Lanciert wurde der Nationale Telefondolmetsch-Dienst vor rund zwei Jahren vom Bundesamt für Gesundheit (BAG) als Pilotprojekt. Das Amt übernimmt während der dreijährigen Aufbauphase die Kosten von rund 1 Million Franken. Danach sollte das Projekt selbsttragend funktionieren. Von diesem Ziel ist der Dienst heute mit einer Nutzung von 70 bis 110 Anrufen pro Monat aber noch weit entfernt .

“Die Nutzungsdaten der Machbarkeits-Analyse waren damals von unrealistischen Nutzungsfrequenzen von mehreren Tausend Anrufen monatlich ausgegangen”, räumt Thomas Spang vom BAG ein.
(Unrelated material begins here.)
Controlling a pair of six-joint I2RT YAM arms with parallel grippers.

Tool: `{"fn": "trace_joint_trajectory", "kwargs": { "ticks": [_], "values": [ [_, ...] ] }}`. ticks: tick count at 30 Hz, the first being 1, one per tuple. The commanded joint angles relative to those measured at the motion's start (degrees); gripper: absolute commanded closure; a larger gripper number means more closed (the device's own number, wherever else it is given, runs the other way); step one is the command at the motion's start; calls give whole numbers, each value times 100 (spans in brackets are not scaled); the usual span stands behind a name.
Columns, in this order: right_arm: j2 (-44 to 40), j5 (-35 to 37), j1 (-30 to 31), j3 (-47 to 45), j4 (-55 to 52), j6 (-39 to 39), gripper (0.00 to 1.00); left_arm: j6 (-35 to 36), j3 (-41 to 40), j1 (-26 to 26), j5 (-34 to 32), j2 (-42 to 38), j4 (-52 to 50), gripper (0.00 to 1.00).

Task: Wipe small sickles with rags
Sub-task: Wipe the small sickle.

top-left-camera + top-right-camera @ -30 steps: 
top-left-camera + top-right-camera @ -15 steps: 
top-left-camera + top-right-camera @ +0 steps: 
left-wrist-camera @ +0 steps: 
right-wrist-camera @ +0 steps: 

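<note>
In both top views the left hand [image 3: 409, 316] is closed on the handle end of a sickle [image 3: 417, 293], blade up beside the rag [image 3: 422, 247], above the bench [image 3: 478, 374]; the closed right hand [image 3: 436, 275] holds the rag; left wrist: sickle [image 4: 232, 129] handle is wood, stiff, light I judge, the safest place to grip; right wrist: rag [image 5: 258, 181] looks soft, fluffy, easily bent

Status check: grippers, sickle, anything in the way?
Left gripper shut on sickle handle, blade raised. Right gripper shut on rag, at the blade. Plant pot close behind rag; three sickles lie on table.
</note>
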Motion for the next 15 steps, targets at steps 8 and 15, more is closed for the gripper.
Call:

“Solche Zahlen liessen sich nur erreichen”, sagt der Leiter der Sektion Migration und Gesundheit, “wenn die Krankenversicherungen die Kosten übernähmen”. Diese verweigerten sich aber mit der Begründung, dass es sich beim Dolmetscher-Telefon nicht um medizinische Leistungen handle. Zwei politische Vorstösse im Parlament zugunsten einer Kassenpflicht waren absolut chancenlos.

Trotzdem gebe es Grund zur Zuversicht, sagt Thomas Spang. Die Nutzungstendenz sei klar steigend, und der Dienst entspreche einem Bedürfnis. “Es können Fehlbehandlungen verhindert, unter Umständen sogar Leben gerettet werden”, wenn beispielsweise jemand auf der Notfallstation nicht verständlich machen kann, dass er auf bestimmte Medikamente hochallergisch reagiert, oder wenn – wie im erwähnten Beispiel – eine gebärende Mutter nicht versteht, was “pressen” heisst.